Second, I have a worldview, a foundational story that serve as lens through which I can see everything else. The Bible makes no attempt to prove the radical reality of monotheism. 66 books, written by over 40 authors, spanning over 1,500 years; but there is no apologetic discourse, no philosophical debate starting from a multi-god understanding of the world, no logical argument seeking to make the case for one God. The radical reality of monotheism is assumed as fact by the narrative. The founding premise is there for me to adopt or reject. I’ve chosen to adopt it, and the world makes sense to me because of it.
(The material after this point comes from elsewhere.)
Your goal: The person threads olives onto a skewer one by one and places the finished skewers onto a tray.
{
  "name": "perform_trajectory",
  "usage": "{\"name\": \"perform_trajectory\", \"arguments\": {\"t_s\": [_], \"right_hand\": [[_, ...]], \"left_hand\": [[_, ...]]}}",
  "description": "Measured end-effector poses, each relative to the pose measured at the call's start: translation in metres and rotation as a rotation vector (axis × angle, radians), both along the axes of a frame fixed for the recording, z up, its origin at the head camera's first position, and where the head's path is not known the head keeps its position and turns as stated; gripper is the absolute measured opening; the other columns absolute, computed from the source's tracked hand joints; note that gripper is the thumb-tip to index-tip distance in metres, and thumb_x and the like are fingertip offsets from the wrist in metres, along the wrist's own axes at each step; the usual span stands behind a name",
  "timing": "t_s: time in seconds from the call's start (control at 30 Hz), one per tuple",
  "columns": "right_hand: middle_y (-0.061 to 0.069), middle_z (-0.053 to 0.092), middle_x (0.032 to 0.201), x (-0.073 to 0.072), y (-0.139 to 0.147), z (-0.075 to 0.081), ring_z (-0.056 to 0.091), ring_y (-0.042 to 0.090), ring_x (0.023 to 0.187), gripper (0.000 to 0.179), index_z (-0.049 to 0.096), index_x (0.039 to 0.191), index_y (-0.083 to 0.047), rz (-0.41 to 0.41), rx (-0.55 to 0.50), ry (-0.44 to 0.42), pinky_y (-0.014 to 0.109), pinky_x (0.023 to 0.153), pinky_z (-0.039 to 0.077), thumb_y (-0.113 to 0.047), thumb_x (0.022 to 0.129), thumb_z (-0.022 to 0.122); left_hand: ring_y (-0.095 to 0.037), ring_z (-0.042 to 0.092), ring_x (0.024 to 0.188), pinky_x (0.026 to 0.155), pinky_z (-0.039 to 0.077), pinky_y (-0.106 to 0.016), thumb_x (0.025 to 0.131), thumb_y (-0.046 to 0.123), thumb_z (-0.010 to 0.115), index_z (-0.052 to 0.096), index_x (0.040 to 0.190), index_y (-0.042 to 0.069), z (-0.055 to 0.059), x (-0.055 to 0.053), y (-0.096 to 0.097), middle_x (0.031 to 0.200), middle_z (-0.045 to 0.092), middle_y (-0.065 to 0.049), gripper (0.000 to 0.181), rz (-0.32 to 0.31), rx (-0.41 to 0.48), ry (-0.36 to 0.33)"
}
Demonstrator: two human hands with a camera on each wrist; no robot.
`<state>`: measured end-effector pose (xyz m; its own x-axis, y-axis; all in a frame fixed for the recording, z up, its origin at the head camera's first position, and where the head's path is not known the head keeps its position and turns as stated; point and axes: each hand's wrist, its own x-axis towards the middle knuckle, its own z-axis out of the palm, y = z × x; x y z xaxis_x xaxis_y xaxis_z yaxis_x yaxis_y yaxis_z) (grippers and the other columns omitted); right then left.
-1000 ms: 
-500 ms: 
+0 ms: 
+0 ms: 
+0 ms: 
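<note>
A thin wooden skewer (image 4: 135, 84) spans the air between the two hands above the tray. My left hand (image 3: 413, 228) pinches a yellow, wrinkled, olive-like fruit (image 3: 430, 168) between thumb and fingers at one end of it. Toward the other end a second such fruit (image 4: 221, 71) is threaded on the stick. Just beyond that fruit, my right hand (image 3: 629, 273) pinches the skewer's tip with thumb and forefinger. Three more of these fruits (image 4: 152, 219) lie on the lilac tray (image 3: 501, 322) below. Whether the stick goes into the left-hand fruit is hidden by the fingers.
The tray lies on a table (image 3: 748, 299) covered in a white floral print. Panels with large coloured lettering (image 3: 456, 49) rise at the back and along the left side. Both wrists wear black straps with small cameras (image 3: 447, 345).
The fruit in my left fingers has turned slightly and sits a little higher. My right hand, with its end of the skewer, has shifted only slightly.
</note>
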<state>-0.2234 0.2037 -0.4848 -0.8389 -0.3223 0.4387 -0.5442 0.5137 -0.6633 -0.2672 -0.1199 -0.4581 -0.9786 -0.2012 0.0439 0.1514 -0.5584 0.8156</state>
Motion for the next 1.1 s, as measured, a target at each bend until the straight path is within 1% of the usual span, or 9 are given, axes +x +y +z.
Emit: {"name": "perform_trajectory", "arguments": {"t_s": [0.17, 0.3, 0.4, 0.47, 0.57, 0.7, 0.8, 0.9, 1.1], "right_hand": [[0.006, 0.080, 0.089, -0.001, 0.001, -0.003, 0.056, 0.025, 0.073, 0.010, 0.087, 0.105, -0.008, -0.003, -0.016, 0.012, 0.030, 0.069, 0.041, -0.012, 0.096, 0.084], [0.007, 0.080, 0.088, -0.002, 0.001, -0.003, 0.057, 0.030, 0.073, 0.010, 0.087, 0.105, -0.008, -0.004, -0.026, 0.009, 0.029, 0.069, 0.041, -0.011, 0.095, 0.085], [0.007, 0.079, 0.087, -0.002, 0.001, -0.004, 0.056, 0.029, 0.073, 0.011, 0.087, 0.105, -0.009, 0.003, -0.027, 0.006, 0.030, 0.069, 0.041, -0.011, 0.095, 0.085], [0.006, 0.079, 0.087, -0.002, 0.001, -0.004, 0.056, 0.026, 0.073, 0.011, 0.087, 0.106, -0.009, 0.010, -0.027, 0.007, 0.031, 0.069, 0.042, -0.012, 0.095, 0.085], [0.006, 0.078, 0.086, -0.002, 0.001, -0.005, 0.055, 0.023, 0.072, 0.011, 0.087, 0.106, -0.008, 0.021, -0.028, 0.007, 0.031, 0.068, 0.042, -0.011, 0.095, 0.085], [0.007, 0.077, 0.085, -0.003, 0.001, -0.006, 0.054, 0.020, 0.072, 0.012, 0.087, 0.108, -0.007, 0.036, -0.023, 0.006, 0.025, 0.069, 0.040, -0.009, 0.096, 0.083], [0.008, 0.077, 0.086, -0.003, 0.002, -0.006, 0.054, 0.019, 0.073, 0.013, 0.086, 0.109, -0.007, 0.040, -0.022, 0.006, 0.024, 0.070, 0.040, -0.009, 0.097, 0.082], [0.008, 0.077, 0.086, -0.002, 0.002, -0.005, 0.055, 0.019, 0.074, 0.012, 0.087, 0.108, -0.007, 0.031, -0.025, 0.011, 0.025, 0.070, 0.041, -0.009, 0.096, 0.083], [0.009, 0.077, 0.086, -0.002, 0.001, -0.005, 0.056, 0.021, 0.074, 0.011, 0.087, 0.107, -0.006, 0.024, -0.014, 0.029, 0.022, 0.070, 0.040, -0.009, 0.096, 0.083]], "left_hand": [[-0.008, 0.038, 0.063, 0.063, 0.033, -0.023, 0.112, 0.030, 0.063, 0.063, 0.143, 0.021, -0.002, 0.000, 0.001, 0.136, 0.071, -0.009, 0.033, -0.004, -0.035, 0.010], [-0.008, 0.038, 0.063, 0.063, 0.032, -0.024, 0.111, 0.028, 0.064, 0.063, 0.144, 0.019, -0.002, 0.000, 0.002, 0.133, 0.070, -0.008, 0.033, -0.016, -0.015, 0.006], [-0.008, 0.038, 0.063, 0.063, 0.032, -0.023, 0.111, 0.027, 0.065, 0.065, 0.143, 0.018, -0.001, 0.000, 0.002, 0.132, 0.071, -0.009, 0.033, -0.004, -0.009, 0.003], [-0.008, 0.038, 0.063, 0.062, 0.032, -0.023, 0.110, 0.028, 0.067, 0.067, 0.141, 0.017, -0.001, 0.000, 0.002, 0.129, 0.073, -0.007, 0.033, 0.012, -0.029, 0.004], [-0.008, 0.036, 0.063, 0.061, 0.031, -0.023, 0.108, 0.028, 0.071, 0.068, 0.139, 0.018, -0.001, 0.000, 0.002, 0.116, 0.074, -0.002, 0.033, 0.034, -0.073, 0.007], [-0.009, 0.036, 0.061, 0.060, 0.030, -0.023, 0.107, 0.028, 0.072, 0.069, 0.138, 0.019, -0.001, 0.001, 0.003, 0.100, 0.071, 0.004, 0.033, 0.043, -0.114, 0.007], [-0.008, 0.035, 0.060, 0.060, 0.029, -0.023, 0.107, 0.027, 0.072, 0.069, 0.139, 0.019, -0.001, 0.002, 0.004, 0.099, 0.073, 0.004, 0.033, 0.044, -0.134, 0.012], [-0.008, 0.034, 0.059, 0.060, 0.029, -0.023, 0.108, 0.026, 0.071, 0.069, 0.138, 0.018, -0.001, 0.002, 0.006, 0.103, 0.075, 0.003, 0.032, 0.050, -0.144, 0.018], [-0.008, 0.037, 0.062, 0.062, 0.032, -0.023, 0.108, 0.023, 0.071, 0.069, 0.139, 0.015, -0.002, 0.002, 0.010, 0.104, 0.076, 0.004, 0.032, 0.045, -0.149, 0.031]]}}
Finally, every day since I was a boy I’ve had the ability to joyfully explore the trails and hills of the story. Sometimes the climb is rough and it hurts as my self-understanding grinds against what I read. Other times it is comforting and smooth. What is important is that each time I strive to the text with the curiosity of that ten-year-old boy. I consistently remind myself that the objective is the journey of discovery, not the finality of static knowledge.
I believe that if I ever come to an end of my journey with the Bible, if I ever solve all the mysteries in the narrative, reconcile all the challenges, and fully grasp the nature of this lone God, then my life will become very dark and sad.
So I will continue to peal at the magic onion, finding fresh layers. I will reread the stories, each time asking the question again, “What’s this about?” And when I get stuck, when I can’t answer it, when my understanding of the physical world and the biblical narrative collide, I’ll allow myself to say, “I don’t know” and I won’t feel bad. I’ll enjoy and lean into the mystery.